Exercise requirements: Every line of the records below from the line with "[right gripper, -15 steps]" up to and including the line with "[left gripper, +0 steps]" must be reproduced exactly, and no line outside that range.

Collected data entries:
▬▬▬▬▬▬
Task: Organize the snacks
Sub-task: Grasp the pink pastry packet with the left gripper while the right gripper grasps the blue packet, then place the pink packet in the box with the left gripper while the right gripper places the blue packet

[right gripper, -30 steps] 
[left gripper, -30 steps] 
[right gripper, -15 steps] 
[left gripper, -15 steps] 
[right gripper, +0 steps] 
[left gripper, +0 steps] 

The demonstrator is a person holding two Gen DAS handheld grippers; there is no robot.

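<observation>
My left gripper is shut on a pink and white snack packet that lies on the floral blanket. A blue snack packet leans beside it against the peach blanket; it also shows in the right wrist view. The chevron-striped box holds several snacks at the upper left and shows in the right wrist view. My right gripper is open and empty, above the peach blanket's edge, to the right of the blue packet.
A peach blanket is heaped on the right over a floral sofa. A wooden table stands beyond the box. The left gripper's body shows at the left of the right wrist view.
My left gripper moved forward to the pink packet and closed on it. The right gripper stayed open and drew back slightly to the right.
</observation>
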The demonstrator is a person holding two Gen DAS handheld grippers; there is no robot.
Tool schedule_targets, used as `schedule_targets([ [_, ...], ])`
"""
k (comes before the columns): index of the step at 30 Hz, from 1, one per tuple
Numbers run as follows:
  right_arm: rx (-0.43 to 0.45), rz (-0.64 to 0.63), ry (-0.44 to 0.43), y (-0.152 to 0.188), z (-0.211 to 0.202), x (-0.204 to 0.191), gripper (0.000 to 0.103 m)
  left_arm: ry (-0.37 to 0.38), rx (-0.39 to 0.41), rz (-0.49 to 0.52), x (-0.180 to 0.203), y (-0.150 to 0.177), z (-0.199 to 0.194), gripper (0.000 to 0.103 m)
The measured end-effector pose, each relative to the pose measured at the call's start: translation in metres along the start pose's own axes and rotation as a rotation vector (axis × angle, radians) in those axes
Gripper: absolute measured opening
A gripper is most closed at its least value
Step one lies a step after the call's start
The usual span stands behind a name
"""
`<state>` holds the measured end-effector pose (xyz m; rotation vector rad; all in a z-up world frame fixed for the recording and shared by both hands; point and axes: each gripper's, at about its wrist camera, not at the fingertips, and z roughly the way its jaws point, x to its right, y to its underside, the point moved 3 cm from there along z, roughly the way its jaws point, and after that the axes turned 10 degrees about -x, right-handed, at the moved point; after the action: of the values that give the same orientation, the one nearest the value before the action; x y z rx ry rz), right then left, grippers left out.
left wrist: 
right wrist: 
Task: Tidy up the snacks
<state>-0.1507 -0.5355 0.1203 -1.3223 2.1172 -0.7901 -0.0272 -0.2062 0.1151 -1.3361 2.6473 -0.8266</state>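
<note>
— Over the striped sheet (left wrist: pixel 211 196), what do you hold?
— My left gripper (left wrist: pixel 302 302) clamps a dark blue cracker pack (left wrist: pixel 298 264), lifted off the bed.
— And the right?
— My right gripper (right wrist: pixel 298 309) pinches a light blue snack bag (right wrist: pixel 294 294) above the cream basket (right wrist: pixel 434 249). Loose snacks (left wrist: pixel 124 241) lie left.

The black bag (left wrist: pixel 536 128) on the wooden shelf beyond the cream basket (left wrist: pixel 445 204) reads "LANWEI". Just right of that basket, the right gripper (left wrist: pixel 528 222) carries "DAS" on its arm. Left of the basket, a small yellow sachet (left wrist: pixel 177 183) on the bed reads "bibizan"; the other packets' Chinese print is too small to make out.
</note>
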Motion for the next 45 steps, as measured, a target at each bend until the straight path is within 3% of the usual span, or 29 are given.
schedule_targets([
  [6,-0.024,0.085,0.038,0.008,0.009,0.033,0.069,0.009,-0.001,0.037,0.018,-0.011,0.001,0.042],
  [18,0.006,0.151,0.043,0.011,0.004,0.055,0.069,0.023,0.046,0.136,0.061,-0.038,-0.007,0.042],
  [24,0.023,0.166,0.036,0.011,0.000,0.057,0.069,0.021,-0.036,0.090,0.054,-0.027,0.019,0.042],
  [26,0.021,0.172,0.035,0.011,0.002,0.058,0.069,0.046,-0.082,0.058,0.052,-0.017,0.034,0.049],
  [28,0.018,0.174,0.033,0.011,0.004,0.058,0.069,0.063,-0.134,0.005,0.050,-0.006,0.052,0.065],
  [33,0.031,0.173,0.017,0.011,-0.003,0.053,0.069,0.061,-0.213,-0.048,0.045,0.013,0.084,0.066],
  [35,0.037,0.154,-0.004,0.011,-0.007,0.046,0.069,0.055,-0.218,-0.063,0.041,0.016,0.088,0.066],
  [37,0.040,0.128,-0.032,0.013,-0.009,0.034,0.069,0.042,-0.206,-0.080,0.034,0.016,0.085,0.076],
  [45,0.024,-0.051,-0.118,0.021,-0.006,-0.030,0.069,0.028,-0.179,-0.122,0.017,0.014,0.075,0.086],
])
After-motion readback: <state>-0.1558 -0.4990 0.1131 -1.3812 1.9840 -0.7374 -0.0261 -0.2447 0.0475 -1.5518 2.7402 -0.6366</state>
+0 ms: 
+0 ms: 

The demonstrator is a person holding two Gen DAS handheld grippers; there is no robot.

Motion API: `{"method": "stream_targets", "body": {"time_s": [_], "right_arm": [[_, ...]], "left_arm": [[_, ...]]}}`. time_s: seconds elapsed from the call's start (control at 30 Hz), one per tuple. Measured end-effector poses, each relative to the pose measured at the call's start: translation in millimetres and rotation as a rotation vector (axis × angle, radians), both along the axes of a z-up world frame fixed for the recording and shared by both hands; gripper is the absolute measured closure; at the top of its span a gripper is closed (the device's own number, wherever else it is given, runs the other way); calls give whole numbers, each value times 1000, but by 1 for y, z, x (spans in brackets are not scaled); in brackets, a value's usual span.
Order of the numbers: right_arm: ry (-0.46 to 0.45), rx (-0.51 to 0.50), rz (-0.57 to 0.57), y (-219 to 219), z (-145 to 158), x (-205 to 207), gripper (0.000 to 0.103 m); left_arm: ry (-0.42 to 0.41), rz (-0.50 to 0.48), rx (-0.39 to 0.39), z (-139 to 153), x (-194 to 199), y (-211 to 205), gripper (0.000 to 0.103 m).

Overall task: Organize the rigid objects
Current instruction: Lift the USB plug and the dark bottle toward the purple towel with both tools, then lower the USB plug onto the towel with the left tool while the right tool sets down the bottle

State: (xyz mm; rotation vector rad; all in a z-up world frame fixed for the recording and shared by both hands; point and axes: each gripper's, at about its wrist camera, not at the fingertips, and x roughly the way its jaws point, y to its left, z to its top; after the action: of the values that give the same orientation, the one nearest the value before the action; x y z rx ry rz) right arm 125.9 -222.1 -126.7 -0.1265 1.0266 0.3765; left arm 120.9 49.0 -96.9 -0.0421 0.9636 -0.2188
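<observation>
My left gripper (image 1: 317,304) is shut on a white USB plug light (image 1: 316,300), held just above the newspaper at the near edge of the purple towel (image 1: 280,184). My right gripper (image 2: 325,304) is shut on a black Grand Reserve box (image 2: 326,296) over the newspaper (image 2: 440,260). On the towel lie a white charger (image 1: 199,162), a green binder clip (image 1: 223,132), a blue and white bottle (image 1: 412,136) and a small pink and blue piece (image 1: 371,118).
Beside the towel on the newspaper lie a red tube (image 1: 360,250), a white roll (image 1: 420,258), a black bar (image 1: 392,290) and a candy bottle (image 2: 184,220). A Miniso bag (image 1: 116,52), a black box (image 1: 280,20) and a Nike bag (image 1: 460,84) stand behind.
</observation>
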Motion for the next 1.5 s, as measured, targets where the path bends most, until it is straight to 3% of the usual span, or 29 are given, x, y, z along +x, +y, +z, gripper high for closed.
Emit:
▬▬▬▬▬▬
Exercise response:
[right gripper, -15 steps] 
[left gripper, -15 steps] 
[right gripper, +0 steps] 
[left gripper, +0 steps] 

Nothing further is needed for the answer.